- Born: 14 May 1979 Bonn, Germany
- Other name: 石坂 団十郎
- Occupation: Cellist

= Danjulo Ishizaka =

German musician

Danjulo Ishizaka (born 14 May 1979) is a German cellist and professor at the Berlin University of Arts and City of Basel Music Academy

== Life ==
Ishizaka, born in Bonn, Germany, is the son of the German piano teacher Ruth Nathrath and Japanese immigrant Junkichi Ishizaka. His sister is the pianist Kimiko Douglass-Ishizaka. He began taking cello lessons at the age of 4. He was a student of Boris Pergamenschikow in Berlin from 1998 until Pergamenschikow's death in 2004, at which point he completed his studies with Tabea Zimmermann.

== Work ==
Ishizaka has been a soloist with many orchestras, including the NHK Symphony Orchestra, the London Philharmonic Orchestra, all 5 BBC Orchestras, the Orchestre de l'Opéra national de Paris, the Mariinsky Theatre Orchestra, the Bavarian Radio Symphony Orchestra under directors including Gerd Albrecht, Andrew Davis, Christoph Eschenbach, Lawrence Foster, Michail and Vladimir Jurowski, Sir Roger Norrington, Mstislav Rostropovich and Leonard Slatkin. He has further performed with artists including Gidon Kremer, Lisa Batiashvili, Viviane Hagner, Tabea Zimmermann, Julia Fischer, Baiba Skride, Antje Weithaas, Veronika Eberle, Martin Helmchen and Ray Chen. His international debut took place with the Vienna Symphony in the Wiener Musikverein under direction of Krzysztof Penderecki. The cellist Rostropovich described Danjulo Ishizaka's artistry with the words: "phenomenal in his technical abilities, perfect in his power of interpretation."

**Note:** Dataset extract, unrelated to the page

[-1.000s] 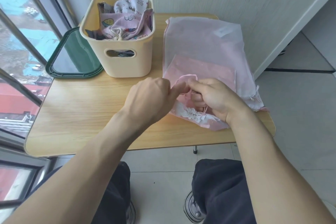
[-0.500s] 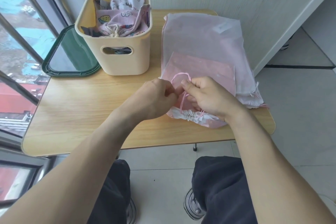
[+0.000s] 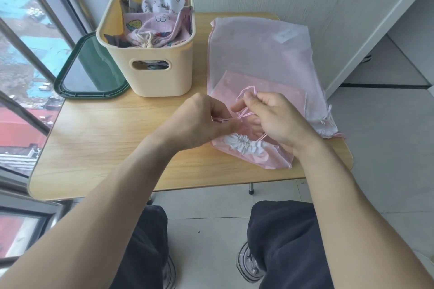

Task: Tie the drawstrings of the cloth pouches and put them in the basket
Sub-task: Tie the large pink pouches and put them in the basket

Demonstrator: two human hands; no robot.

From 2004 to 2013, Ishizaka played the Stradivarius "Lord Aylesford", previously played by Janos Starker, and later played the De Munck-Feuermann (1730). Both celli were provided to him by the Nippon Music Foundation. Ishizaka also plays the Schnabl "Pergamenschikow" cello, provided to him by the Kronberg Academy.

== Awards ==
- 1st prize at the international "Gaspar Cassado-Competition", 1998 in Spain
- 1st prize at the Internationalen Lutoslawski Competition 1999 in Warsaw
- 1st prize at the ARD International Music Competition 2001
- 1st prize at the Grand Prix Emanuel Feuermann of the Kronberg Academy and the Universität der Künste Berlin 2002
In 2006 his debut CD recording was released by Sony, and received the Echo Klassik of the German Phono Academy. In 2007–2008, Ishizaka was chosen for the BBC Radio 3 New Generation Artists scheme. In 2012 he was awarded the Hideo Saito Memorial Fund Award, one of the most prestiged music awards in Japan, given by the Sony Music Foundation in Tokyo.

Ishizaka's 2013 collaboration with the Pavel Haas Quartet was awarded a Gramophone Award for the Chamber category in 2014. "In the Quintet they have the perfect partner in cellist Danjulo Ishizaka – and there’s no sense of a quartet plus one"

== Reviews ==

"The only area in which there seems to be no contrast or conflict is over his prodigious technique, and to hear him live is to appreciate not only how free of any technical boundaries he is but also how that has translated into his performances as a disarming lack of egotism."

"Ishizaka is simply sensational in Kodály’s Solo Sonata. He proves masterly in creating cogency with what can often seem quite rhapsodic material."

"Ishizaka also gives us a cogent, virtuoso reading of Kodály's magnificent, soulful Solo Cello Sonata. This is a terrifying piece to play, a work which, in Ishizaka's words, “demolishes the limits of what was thought technically possible on the cello at the time.” The last movement's pyrotechnics are dazzling, but the sonata's sparer, haunted passages are equally effective – the slow movement's dark opening is marvellous in Ishizaka's hands. A superb recital."